- _STORED DATA_:

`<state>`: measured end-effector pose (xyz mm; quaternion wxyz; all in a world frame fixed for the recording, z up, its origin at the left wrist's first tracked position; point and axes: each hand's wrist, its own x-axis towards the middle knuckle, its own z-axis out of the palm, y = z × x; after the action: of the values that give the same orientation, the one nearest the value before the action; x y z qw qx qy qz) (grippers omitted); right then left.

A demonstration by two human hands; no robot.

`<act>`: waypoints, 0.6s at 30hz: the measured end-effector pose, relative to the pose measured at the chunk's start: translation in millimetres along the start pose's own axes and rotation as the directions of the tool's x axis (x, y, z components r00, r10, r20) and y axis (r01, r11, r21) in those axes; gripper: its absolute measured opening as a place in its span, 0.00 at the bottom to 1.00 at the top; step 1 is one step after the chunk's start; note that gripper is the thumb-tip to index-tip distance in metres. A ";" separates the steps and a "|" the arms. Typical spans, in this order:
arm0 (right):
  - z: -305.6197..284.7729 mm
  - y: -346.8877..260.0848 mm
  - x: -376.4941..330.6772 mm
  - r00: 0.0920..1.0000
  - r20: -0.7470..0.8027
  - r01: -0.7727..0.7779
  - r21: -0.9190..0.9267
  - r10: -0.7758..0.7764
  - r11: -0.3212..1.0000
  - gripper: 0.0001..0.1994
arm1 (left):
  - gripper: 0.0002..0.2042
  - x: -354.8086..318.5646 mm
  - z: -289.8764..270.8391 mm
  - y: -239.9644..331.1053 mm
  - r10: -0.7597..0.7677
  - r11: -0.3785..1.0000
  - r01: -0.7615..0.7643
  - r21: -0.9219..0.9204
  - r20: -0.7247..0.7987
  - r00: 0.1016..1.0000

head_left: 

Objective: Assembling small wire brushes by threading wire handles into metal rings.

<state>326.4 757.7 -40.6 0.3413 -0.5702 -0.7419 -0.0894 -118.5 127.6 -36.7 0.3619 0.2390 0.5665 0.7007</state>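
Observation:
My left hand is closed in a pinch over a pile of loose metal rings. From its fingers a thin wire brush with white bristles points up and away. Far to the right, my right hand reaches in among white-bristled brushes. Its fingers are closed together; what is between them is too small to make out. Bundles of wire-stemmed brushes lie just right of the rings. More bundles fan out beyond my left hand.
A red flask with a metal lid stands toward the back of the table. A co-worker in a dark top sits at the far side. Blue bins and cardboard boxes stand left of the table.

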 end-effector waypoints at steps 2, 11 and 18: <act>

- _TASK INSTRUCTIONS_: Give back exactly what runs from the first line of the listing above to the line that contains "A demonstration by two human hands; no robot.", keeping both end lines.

- _RESPONSE AREA_:
`<state>`: measured end-effector pose (xyz mm; quaternion wxyz; all in a world frame fixed for the recording, z up, its origin at the left wrist's first tracked position; point and axes: each hand's wrist, its own x-axis towards the middle knuckle, its own z-axis out of the palm, y = z × x; after the action: of the values that give the same orientation, the one nearest the value before the action; x y z qw qx qy qz) (grippers omitted); right then left.

A demonstration by two human hands; no robot.

Thus the exercise is complete.